Qualche timido cambiamento nel corso degli ultimi anni è stato fatto, basta pensare alle elezioni amministrative del dicembre 2015 alle quali hanno potuto partecipare anche le donne. Il merito di questo va a molte attiviste per i diritti umani hanno più volte fatto pressione sul governo saudita per ottenere la completa abolizione del sistema di tutela. Inoltre nel 2000 l’Arabia Saudita è entrata a far parte della Convenzione delle Nazioni Unite per l’eliminazione di tutte le forme di discriminazione contro le donne il che legalmente obbliga il Paese a colmare il ritardo e abolire il sistema di tutela maschile.

 

«La tutela maschile è sempre un incubo.

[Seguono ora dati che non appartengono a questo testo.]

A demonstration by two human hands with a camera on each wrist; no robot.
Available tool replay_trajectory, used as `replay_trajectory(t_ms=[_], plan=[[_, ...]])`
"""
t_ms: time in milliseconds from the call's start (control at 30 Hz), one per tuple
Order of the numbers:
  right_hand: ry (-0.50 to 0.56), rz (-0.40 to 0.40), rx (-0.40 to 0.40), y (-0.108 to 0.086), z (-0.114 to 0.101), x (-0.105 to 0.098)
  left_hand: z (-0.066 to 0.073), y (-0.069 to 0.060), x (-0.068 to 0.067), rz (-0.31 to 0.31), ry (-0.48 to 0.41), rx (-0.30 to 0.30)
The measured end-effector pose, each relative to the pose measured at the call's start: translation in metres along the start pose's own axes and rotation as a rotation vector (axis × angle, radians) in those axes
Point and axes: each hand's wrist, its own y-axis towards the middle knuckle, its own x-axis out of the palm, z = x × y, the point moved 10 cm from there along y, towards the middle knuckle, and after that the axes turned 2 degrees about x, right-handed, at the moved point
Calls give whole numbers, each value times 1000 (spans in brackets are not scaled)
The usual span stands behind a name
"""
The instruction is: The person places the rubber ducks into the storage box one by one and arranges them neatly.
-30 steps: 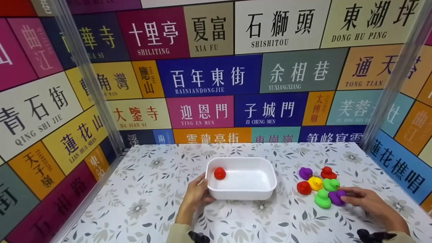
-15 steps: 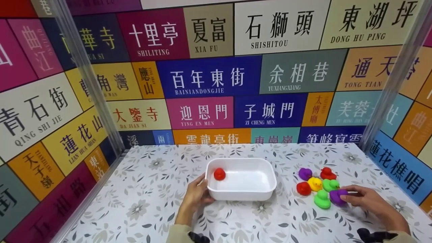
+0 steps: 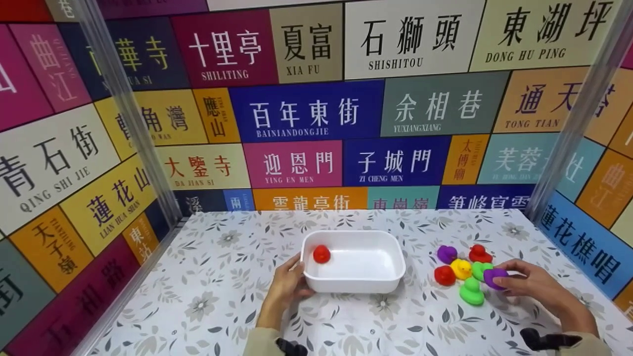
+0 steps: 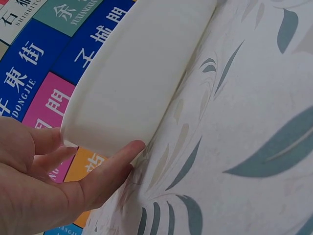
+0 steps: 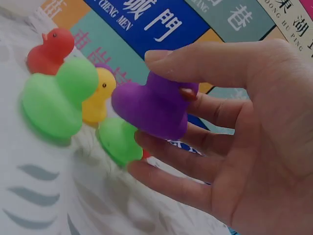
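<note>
In the head view a white rectangular tub stands mid-table with a red duck inside at its left end. My left hand rests against the tub's left side; in the left wrist view that hand has its thumb and fingers on the tub's corner. My right hand pinches a purple duck. The right wrist view has the purple duck between thumb and fingers of the right hand, raised off the cloth beside two green ducks.
Close to the right hand sit a yellow duck, a green duck, two red ducks and another purple duck. Flowered cloth covers the table, with sign-printed walls behind and at the sides.
My right hand has lifted the purple duck a little up from the cloth, and it now partly covers the green duck behind. The left hand and tub have stayed in place.
</note>
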Motion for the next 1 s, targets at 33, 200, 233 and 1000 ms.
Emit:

Non voglio sposarmi perché non voglio che un estraneo mi controlli…tecnicamente questa è schiavitù»

 

 

Tala, 20 anni

Nonostante però il governo avesse espresso la sua disponibilità per abolire la legge più volte, prima nel 2009 e poi nel 2013, i miglioramenti sono ancora minimi – insufficienti, incompleti e inefficaci – e l’abolizione è ancora un miraggio lontano. Soprattutto, fino a quando questo non avverrà, rimarrà un miraggio altrettanto lontano la realizzazione da parte del governo di Vision 2030, il piano di sviluppo per il futuro presentato per rilanciare l’economia del Paese, all’interno del quale le donne (esattamente la metà dell’intera popolazione) vengono definite come una “grande risorsa” le cui capacità dovranno essere sviluppate per il bene dell’economia e della società saudita. Il cambiamento quindi deve iniziare adesso e non può avvenire in modo graduale, come spiega chiaramente Hayat, 44enne saudita: «Non credo che tutto questo possa essere cambiato a piccoli passi. Deve succedere ora, subito. Abbiamo bisogno di un governo coraggioso che abolisca definitivamente la tutela maschile e realizzi maggior uguaglianza fra uomini e donne».